Il 4 Maggio inizia la cosiddetta fase 2 della lotta al covid 19, che dovrebbe portare a una parziale riapertura delle attività produttive della nostra Nazione.

Tale fase, inizierà dopo quasi sessanta giorni di chiusura forzata, in cui il tessuto economico, ha visto in molti casi evaporare posti di lavoro o addirittura paventare una possibile definitiva chiusura di attività, che già prima della crisi, avevano a che fare con la concorrenza sleale o semplicemente si sentivano oppresse da un sistema burocratico e fiscale che soffocava molte piccole e medie imprese.

Tuttavia, la fase 2 inizialmente non sarà per tutti; si inizierà gradualmente con quelle imprese che si pensa siano a “minore rischio” come le manifatturiere, o quelle del commercio all’ingrosso. Potranno riaprire le attività come bar e ristoranti, ma solo per l’asporto, quindi senza consumare il classico caffè al banco o senza la possibilità di godersi una cena o un pranzo seduti comodamente al tavolo, e così, successivamente, un secondo capitolo di mini riaperture si avranno dal 18 Maggio.

Dall’1 Giugno potranno – salvo sorprese – riaprire tutte quelle attività che riguardano la cura della persona, quindi parrucchieri e centri estetici; e proprio queste categorie sono molto preoccupate dalla misura del governo, che a dir loro le penalizza in maniera eccessiva e rischia di mettere definitivamente in ginocchio tantissime piccole o medie attività che danno “da mangiare” a tantissimi dipendenti;

Siamo stati contattati da Domenico Lorenzo e Tito, i soci di Attilio Barber shop, uno dei più importanti e più noti parrucchieri storici uomo – donna di Torino. Attilio in questi ultimi anni ha visto crescere il proprio business allargando anche al settore dell’estetica. Oltre alla sede storica di Corso Siracusa 66, allargata in questi ultimi anni, vi è quella per sole donne qualche isolato più in là, in corso Siracusa 76, il centro all’Auchan di corso Romania e nel cuore di Torino in via Carlo Alberto 23 aperto da pochi mesi, oltre, come dicevamo al centro estetico in corso Siracusa 72.
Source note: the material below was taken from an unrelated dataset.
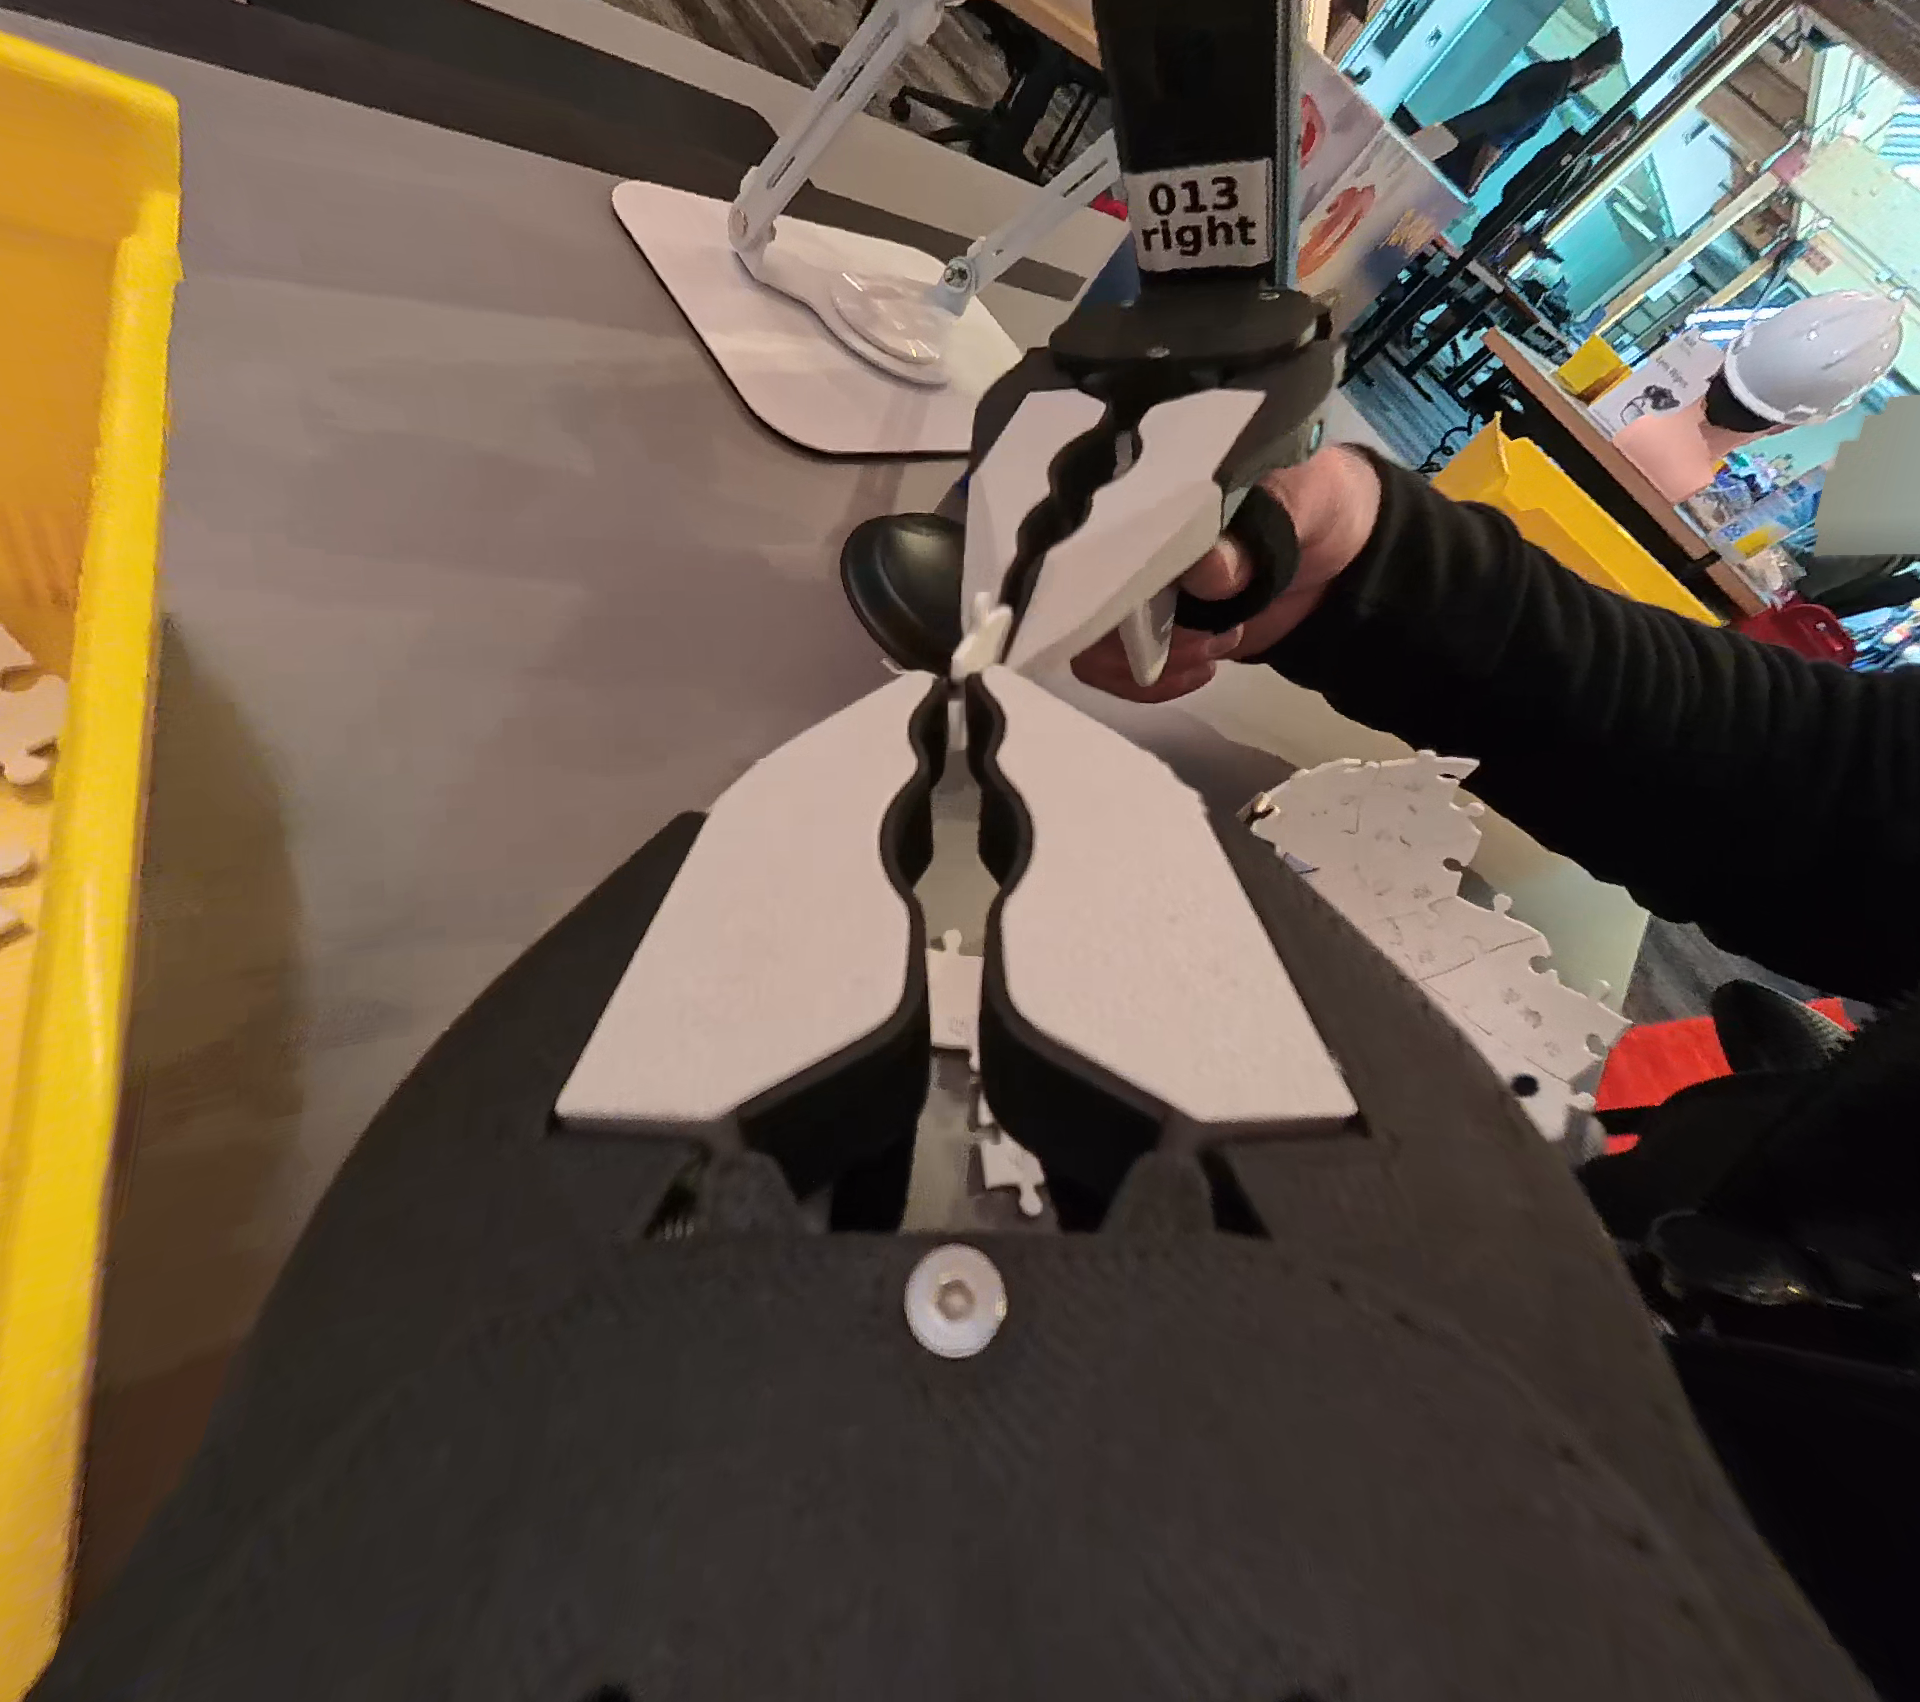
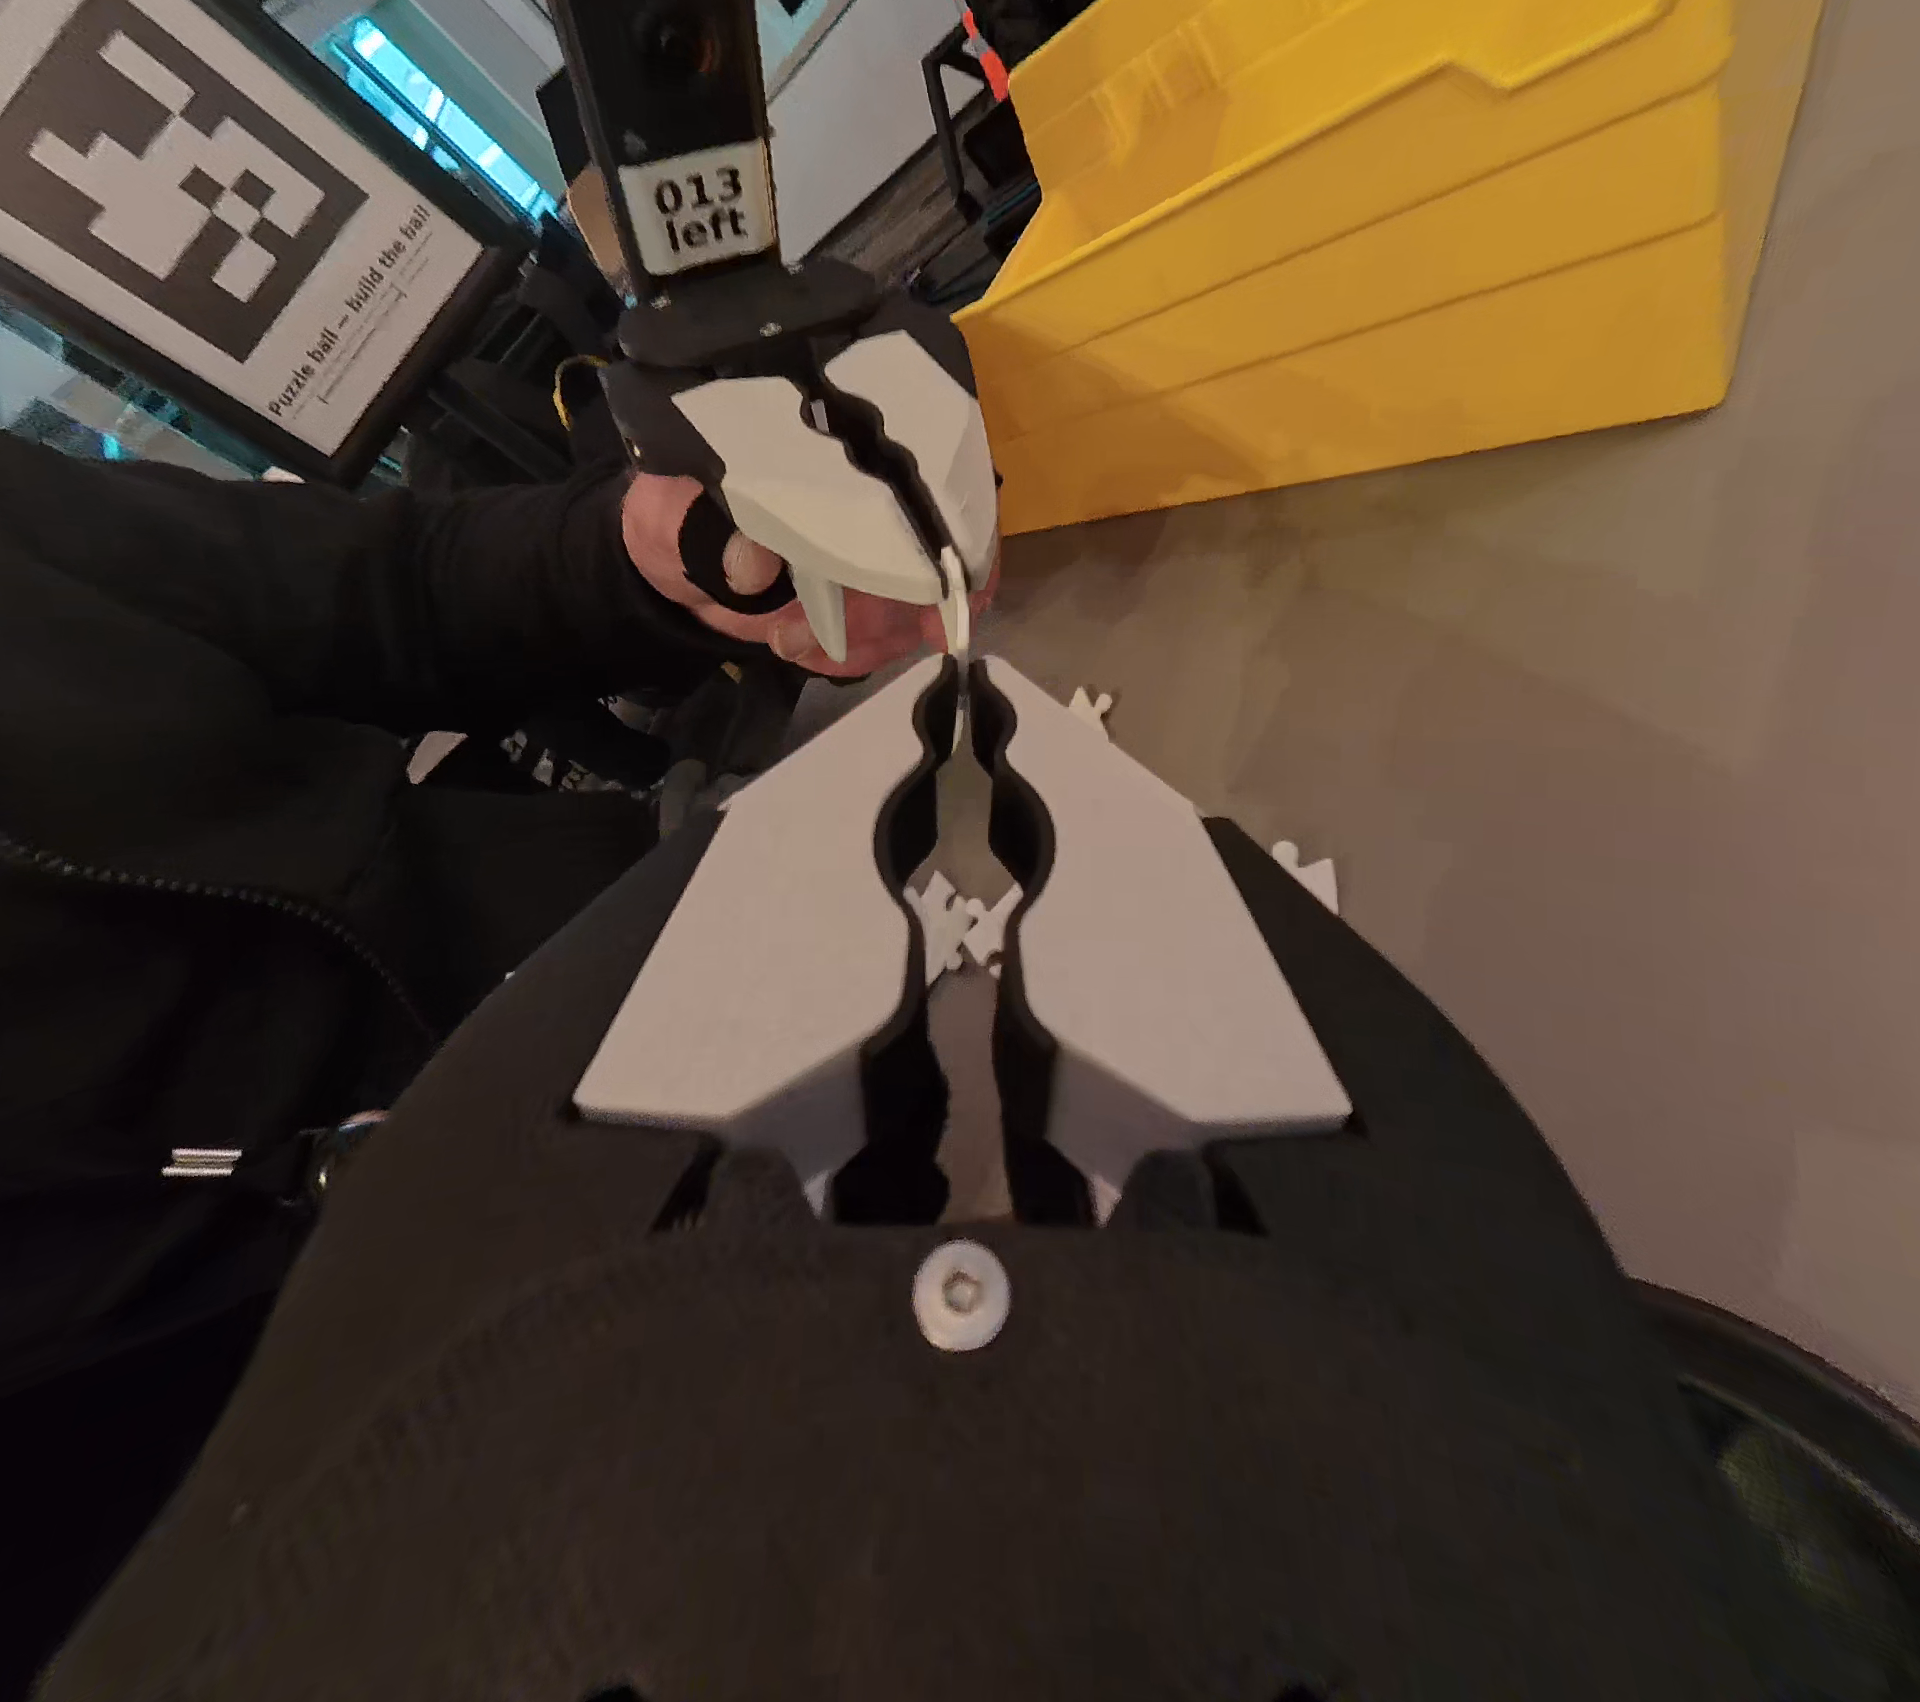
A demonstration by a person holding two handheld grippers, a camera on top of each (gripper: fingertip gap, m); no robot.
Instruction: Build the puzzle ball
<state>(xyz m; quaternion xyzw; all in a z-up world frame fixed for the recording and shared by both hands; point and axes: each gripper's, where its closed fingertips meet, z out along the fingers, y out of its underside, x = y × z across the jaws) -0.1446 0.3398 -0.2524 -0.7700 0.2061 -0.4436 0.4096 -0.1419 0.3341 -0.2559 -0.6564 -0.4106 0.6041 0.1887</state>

Le parole da parte dei tre soci per il provvedimento del governo, riguardante la fase 2, sono di sconforto e non nascondono la preoccupazione: “Abbiamo quarantacinque dipendenti di cui molti con famiglia, fra tutti i centri. Riaprire l’1 Giugno per noi è letteralmente una tragedia; un mese ancora senza fatturato non è pensabile anche perché le tasse incalzano così come le spese correnti”.

E ancora: “I ragazzi e le ragazze che lavorano non hanno ancora avuto accesso alla tanta attesa cassa integrazione, nonostante l’iscrizione della nostra azienda a un ente bilaterale, e in più, con i famosi 600 euro che forse diventeranno 800 per le partite iva, cosa ci facciamo? Non ci paghiamo nemmeno un affitto afferma con forza in questo caso Domenico. Qua ci sono quasi cinquanta famiglie, comprese quelle dei soci, che non possono più aspettare”. Parlano del loro lavoro che eseguono con passione e professionalità dimostrata dalla crescita dell’azienda in questi anni; “ora questa mazzata della riapertura a Giugno non ci voleva, anche perché come faremo a pagare le tasse? All’unisono sottolineano che “il governo ha praticamente deciso di affossare – testuali parole – il nostro settore senza darci nulla in cambio; il colpo di grazia – concludono- ci è stato dato ieri sera annunciandoci la riapertura a Giugno”.
Sicuramente il governo dovrà dare risposte nell’immediato sottolineano i tre soci: “il tempo delle parole è terminato, vogliamo fatti concreti per il futuro della nostra azienda e del nostro settore”.